(Task details): When you reach the line containing "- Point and" in the data below, begin returning lines exactly as written, and stop once the line containing "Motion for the" has been returned.
-------- The input --------
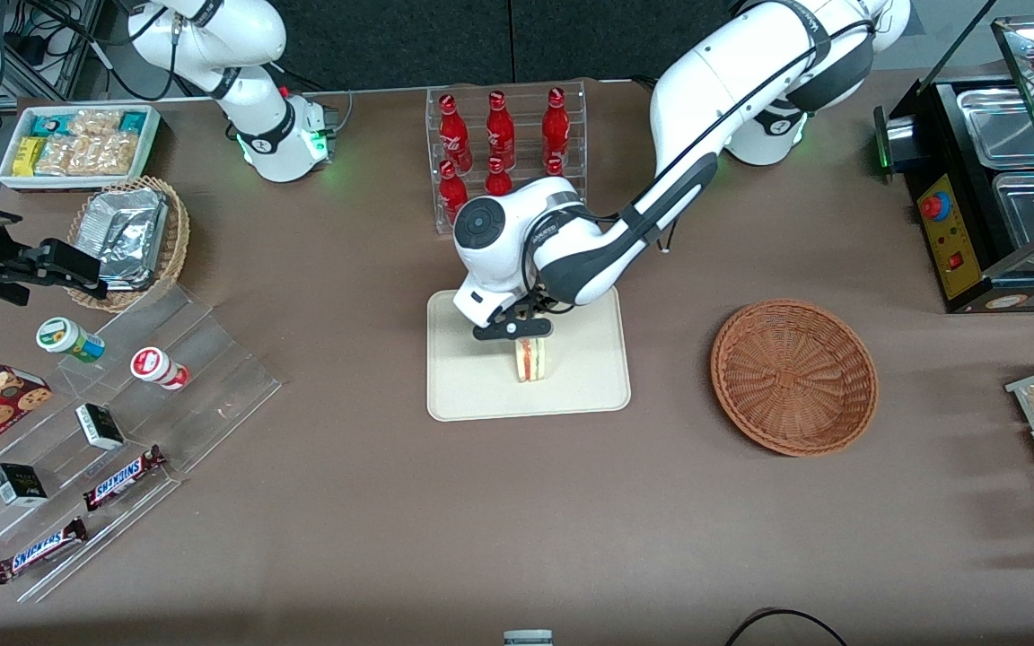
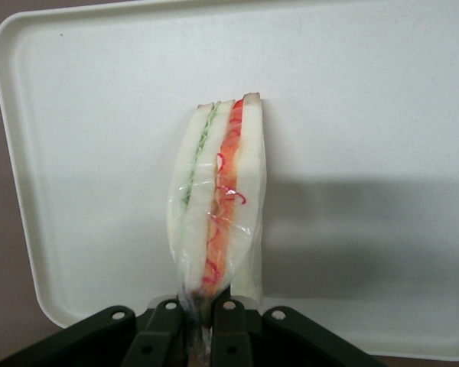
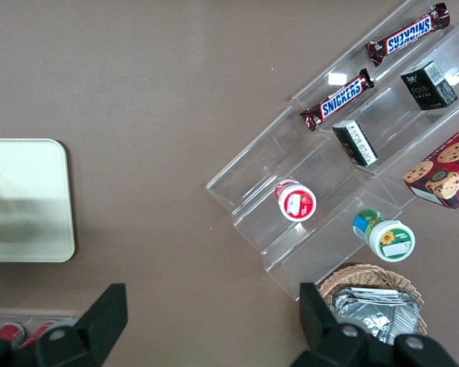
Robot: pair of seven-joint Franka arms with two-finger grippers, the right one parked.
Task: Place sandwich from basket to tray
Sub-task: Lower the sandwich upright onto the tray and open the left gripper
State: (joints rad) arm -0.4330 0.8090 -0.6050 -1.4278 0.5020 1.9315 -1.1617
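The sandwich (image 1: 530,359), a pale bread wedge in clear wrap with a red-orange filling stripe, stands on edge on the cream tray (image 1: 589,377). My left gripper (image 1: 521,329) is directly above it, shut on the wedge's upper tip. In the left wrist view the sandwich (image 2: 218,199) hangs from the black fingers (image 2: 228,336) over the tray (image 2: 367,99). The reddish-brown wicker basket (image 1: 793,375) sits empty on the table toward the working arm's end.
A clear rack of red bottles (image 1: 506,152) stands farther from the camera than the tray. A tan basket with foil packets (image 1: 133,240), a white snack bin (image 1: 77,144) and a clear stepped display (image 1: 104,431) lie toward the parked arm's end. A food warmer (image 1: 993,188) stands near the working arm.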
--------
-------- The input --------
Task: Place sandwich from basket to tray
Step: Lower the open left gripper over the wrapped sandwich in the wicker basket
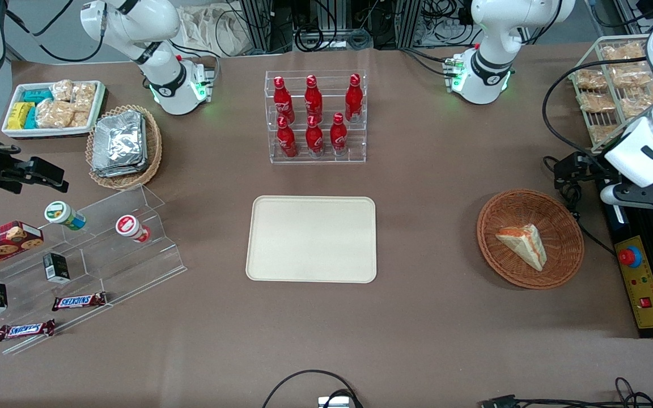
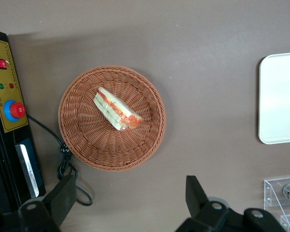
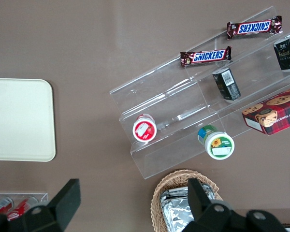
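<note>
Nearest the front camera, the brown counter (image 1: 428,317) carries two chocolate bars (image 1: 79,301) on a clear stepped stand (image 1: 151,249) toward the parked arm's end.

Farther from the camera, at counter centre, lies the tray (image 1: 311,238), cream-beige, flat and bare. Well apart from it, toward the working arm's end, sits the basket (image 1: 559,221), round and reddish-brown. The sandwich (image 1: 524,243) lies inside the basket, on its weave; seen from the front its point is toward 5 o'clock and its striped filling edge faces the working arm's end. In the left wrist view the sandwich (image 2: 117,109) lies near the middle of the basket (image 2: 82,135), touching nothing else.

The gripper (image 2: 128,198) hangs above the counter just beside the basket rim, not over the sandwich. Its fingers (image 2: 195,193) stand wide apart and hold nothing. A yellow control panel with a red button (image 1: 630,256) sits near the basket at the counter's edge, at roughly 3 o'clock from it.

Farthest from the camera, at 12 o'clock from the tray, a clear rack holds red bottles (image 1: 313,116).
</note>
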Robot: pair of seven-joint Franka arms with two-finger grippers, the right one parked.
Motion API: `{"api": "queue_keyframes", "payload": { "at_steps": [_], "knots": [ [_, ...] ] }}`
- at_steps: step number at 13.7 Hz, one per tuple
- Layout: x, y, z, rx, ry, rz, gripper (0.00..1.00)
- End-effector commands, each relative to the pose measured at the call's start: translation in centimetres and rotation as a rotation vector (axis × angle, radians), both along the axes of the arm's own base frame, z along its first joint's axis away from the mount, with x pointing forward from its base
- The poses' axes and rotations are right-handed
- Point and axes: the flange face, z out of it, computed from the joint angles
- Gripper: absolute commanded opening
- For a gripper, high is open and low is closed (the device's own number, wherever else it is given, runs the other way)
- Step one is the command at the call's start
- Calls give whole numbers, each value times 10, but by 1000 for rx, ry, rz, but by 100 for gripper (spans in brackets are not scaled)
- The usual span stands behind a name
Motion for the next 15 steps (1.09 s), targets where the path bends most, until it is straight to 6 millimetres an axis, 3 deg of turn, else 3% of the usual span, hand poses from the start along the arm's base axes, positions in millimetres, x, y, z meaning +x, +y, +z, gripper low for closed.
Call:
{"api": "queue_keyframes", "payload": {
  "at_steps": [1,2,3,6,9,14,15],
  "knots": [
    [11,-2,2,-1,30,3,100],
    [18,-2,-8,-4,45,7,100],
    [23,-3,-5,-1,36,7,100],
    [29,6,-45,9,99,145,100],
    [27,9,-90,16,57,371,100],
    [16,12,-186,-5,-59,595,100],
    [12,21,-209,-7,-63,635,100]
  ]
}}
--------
(Answer box):
- Point and axes: the flange face, z out of it, computed from the joint angles
- Gripper: absolute commanded opening
- For a gripper, high is open and low is closed (the device's own number, wherever else it is given, runs the other way)
- Step one is the command at the call's start
- Calls give whole numbers, each value times 10, but by 1000 for rx, ry, rz, but by 100 for gripper (spans in brackets are not scaled)
- The usual span stands behind a name
Motion for the next 15 steps (1.09 s), targets where the path bends most, until it is straight to 6 millimetres an axis, 3 deg of turn, else 3% of the usual span, hand poses from the start along the arm's base axes, positions in millimetres, x, y, z meaning +x, +y, +z, gripper low for closed.

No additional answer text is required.